▶ [About this exercise] Within the data that follows, how many lines carry the string "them"? Give the number alone.

=== Begin Enclosure ===

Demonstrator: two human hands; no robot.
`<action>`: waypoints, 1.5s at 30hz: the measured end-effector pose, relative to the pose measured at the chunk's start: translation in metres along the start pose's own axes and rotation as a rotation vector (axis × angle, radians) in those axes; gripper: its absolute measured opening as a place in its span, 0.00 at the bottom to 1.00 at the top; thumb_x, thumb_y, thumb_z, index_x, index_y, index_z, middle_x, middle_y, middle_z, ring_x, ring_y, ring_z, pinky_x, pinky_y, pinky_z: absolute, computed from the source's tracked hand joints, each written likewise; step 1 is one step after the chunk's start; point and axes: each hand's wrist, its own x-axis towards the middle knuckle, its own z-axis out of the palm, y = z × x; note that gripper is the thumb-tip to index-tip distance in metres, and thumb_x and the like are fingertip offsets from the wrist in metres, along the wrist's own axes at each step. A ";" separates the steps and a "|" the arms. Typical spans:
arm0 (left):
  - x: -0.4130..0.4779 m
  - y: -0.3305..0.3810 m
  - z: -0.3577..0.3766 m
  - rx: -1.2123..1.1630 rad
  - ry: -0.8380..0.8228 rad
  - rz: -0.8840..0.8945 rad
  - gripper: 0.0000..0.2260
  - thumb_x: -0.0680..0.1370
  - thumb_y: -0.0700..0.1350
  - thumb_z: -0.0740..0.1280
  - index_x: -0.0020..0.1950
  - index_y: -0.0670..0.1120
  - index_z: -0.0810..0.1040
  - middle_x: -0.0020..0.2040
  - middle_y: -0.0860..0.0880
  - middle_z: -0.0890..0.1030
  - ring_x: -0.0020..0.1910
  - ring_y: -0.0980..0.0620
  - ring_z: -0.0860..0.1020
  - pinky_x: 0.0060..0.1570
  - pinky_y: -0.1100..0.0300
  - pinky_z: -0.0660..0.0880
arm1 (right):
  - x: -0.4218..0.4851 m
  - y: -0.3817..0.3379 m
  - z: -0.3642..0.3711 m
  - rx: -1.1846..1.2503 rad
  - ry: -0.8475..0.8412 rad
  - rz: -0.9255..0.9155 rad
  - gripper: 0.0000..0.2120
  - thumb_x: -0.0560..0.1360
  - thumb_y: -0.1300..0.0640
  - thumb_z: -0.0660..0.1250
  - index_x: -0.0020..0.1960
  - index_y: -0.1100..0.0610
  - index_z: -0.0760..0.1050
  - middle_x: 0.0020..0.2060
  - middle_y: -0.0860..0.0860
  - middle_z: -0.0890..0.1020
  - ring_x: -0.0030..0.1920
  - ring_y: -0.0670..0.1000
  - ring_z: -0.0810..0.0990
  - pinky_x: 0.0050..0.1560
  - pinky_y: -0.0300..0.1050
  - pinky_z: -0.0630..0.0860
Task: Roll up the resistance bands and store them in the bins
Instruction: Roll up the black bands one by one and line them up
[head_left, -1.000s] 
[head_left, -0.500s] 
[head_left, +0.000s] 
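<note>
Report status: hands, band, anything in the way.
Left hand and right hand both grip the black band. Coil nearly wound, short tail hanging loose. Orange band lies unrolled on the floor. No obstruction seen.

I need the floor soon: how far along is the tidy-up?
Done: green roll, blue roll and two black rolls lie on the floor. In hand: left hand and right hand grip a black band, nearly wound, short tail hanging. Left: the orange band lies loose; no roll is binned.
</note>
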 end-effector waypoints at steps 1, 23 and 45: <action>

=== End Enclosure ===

▶ [Problem solution] 2